In 2015, Neil Crawford, from architects Studio E emailed a fire engineer writing that “metal cladding always burns and falls off.” The idea of using cheaper cladding first emerged in March 2013 when the council began worrying that the cost of the refurbishment was too high. When Harley Facades said it could save £454,000 by switching from fire resistant zinc to ACM, the KCTMO approved the new cladding in October 2014.
Counsel for Celotex provided evidence from an engineer at Harley writing about the possible building of a fire-stopping into the facade: “There is no point. As we all know, the ACM will be gone rather quickly in a fire.”
Another email exchange between Celotex and one of its distributors, Celotex firm’s head of technical, Rob Warren, wrote it was “clearly wrong” when an inspector “said it was OK to use any insulation up to 18 metres (59ft), and only above 18 metres did it have to be non-combustible.” He added: “The fire hasn’t got a tape measure and if it starts at the ground floor it will love to race up the first 18 metres. Just shows the smoke of confusion out there.”
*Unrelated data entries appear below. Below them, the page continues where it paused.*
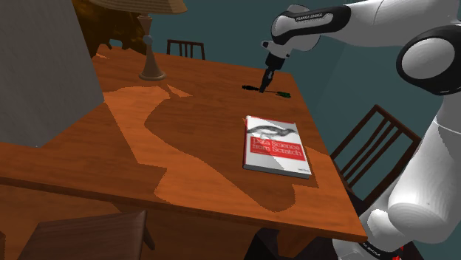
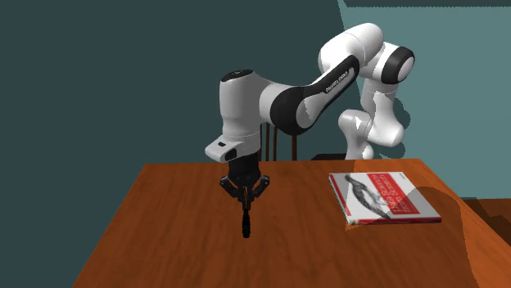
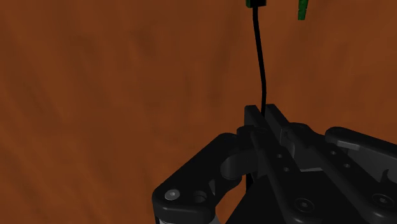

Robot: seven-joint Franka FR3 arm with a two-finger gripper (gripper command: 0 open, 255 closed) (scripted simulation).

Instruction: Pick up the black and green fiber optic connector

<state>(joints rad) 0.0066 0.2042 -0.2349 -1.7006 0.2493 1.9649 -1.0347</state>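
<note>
Teal walls back a reddish-brown wooden desk (image 1: 148,148). On it, beyond the book's far short edge and close to the desk's far corner, is the fiber optic connector (image 1: 275,92), a thin black cord with a green tip pointing towards the desk's edge. In the second exterior view the connector (image 2: 246,221) shows as a slim black stick running out from under the hand, well apart from the book on its spine side. In the wrist view the cord (image 3: 261,57) runs straight away from the fingers over the desk (image 3: 95,95) to two small green ends.

The black pincer (image 1: 266,83) comes down on the connector from above. Its fingers (image 3: 275,121) are pressed together with the cord pinched between them. Whether the connector rests on the wood or hangs just off it cannot be told. In the second exterior view the pincer (image 2: 246,196) points straight down over the desk (image 2: 180,229).

A red-and-white book (image 1: 275,145) lies flat with its cover up, nearer the stand than the connector. The second exterior view shows this book (image 2: 383,196) partly in shadow.

A lamp base (image 1: 151,63) stands far from the book, towards the opposite far corner. One wooden chair (image 1: 185,49) stands behind the desk past the lamp base, and another chair (image 1: 377,140) stands off the desk's edge beside the book.
</note>
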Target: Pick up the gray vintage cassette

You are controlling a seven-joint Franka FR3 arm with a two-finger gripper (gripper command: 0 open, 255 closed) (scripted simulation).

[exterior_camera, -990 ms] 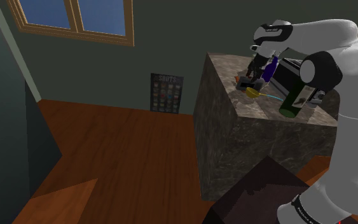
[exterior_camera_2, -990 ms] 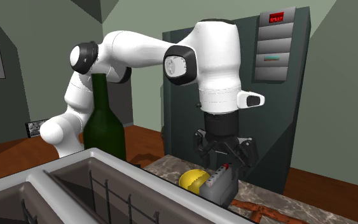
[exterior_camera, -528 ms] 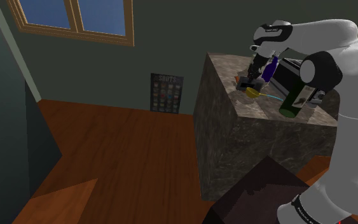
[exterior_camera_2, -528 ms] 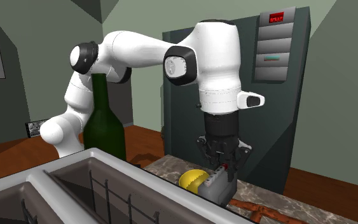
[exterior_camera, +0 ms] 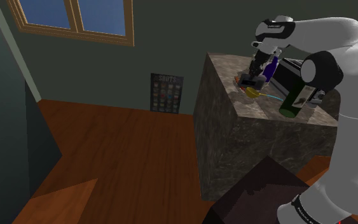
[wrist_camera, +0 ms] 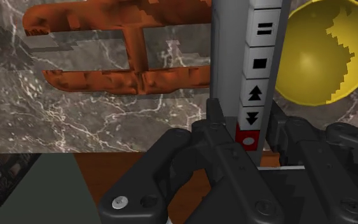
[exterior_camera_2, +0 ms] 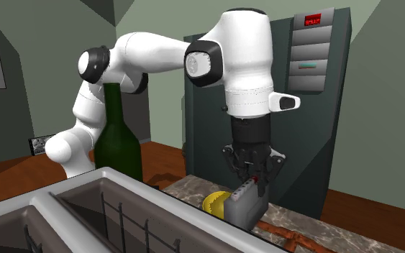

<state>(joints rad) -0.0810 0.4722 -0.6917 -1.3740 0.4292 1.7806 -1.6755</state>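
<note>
The gripper (exterior_camera_2: 253, 188) points straight down, right of centre in the second exterior view. Its fingers (wrist_camera: 217, 137) are drawn in and clamp the gray cassette (exterior_camera_2: 245, 208) between them, with one finger on each broad face. Note in the wrist view that the grip sits at the end of the cassette (wrist_camera: 233, 57) carrying the red button, and that the strip of white keys runs away from the fingers. The cassette stands on edge, upright under the hand. You cannot tell whether its lower edge touches the marble counter (exterior_camera_2: 193, 188), because the rim of the grey basin (exterior_camera_2: 85, 208) in the lower left foreground hides it.

Check the nearby items:
- A yellow bowl (exterior_camera_2: 214, 203) lies just beside the cassette, on its left in the second exterior view.
- A rust-coloured rack-like part (wrist_camera: 120, 51) lies flat on the counter (wrist_camera: 107, 121) on the cassette's other side, apart from it.
- A dark green bottle (exterior_camera_2: 118, 144) stands upright at centre left, well apart from the hand.

In the shoulder view the gripper (exterior_camera: 255, 75) and cassette (exterior_camera: 250, 81) sit at upper right over the counter (exterior_camera: 234, 140), with a blue bottle (exterior_camera: 271, 67) just right of the hand and the green bottle (exterior_camera: 296, 100) lower right.
</note>
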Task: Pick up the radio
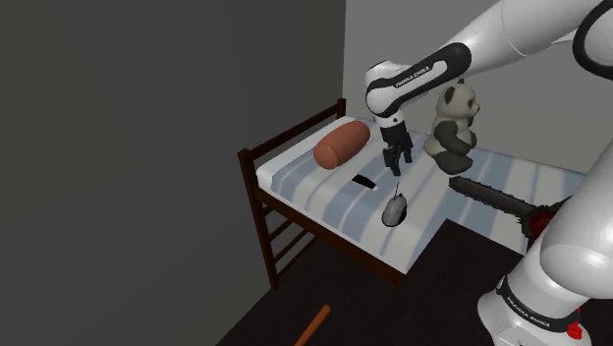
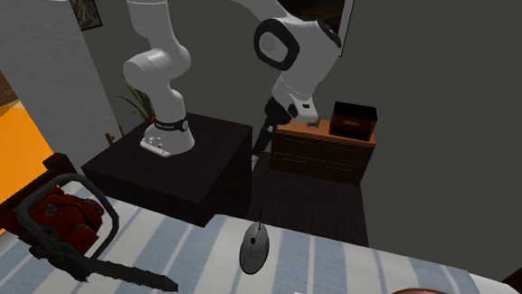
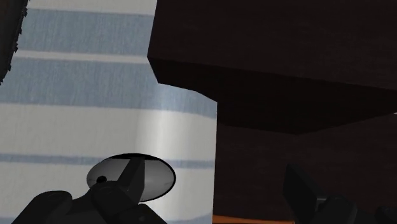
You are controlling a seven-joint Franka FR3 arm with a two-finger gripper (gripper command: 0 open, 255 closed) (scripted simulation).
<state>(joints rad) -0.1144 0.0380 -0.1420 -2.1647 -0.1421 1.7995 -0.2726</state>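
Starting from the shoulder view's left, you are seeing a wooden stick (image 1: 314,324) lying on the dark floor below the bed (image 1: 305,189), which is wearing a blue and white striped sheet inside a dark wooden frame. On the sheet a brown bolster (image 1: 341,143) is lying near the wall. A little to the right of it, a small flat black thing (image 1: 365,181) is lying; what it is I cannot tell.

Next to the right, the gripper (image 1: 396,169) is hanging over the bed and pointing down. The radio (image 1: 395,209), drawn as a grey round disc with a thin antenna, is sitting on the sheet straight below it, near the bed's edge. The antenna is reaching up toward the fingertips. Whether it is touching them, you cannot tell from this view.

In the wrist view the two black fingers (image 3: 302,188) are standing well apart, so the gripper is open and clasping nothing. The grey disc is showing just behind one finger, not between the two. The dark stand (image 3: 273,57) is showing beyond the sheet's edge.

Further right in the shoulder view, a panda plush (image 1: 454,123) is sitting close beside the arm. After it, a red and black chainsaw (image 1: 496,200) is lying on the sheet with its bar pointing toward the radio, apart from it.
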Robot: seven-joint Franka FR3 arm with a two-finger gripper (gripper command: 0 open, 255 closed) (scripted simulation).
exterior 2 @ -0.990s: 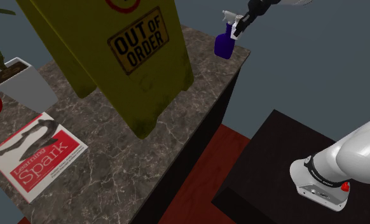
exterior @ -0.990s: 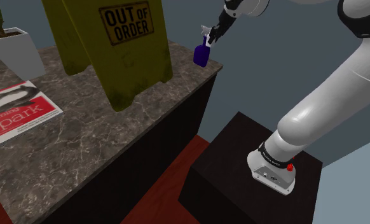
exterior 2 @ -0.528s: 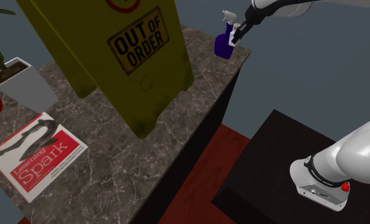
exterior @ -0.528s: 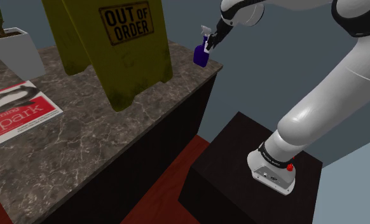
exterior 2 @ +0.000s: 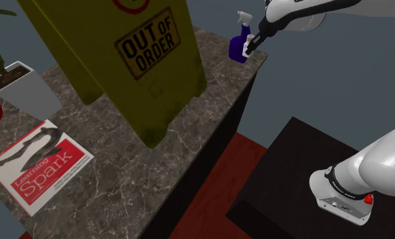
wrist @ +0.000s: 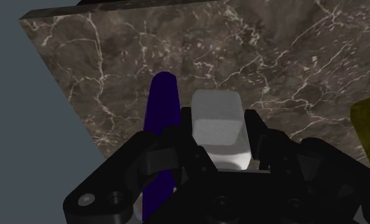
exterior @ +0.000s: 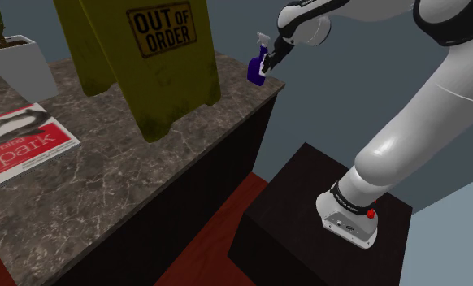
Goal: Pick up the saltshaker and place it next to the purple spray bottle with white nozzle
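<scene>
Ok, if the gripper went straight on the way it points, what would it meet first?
Probably the marble countertop, right beside the purple spray bottle; the saltshaker clasped in the gripper would touch down first.

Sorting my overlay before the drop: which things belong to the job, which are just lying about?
Job: saltshaker held in the tool, purple spray bottle, counter.
Lying about: yellow out-of-order sign, red magazine, white plant pot.

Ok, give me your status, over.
Gripper shut on the pale saltshaker. Shaker held over the marble counter, close beside the purple spray bottle. Yellow sign stands apart, not in the way.
</scene>
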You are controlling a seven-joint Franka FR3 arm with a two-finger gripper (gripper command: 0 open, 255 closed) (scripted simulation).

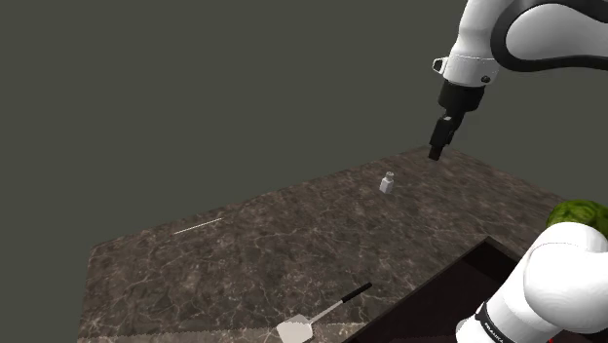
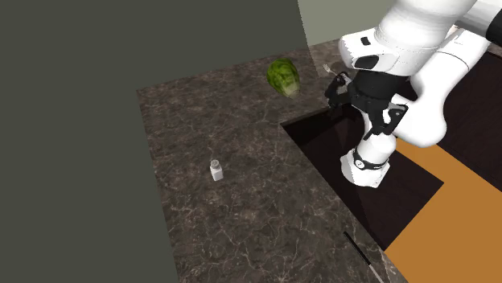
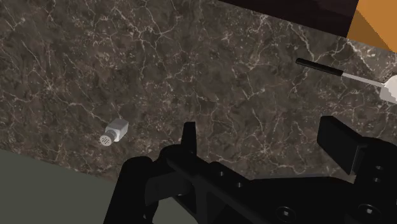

On Thursday, a representative for the families, Balvinder Gill, made the accurate statement that “We and our clients have been genuinely shocked at hearing the corporate core participants seeking to defend the indefensible and trying to justify the unjustifiable.” Gill added, “Each of these corporate core participants had blood on its hands and it cannot be washed off by the blood of others.”
Stein observed that those responsible for the refurbishment at Grenfell had killed residents “as sure as if they had taken careful aim with a gun and pulled the trigger.” He added, “Those companies involved killed when they criminally failed to consider the safety of others. They killed when they presented their unsuitable dangerous products in the pursuit of money and they killed when they entirely ignored their ultimate clients, the people of Grenfell Tower. They knew they were all literally playing with fire.”
What is being said is that the 72 who were killed in the Grenfell fire inferno were victims of the heinous crime of social murder.
This term was coined by Frederick Engels in his seminal work, The Condition of the Working Class in England in 1845. He wrote, “When society places hundreds of proletarians in such a position that they inevitably meet a too early and an unnatural death, one which is quite as much a death by violence as that by the sword or bullet; when it deprives thousands of the necessaries of life, places them under conditions in which they cannot live—forces them, through the strong arm of the law, to remain in such conditions until that death ensues which is the inevitable consequence—knows that these thousands of victims must perish, and yet permits these conditions to remain, its deed is murder just as surely as the deed of the single individual.” [emphasis added]
The Socialist Equality Party and the Grenfell Fire Forum insisted from the outset that the inquiry, a creature of the Conservative government, would not bring justice and was aimed at protecting the guilty. The request for immunity must serve as a reality check for all those who retain illusions that the inquiry can bring justice.
We repeat our call to families and the Grenfell community to withdraw all co-operation from the inquiry and to instruct their legal team to do likewise. The demand must be taken up for criminal proceedings, with arrests and charges brought immediately, in order to bring those responsible for the deaths of 72 men, women and children to justice.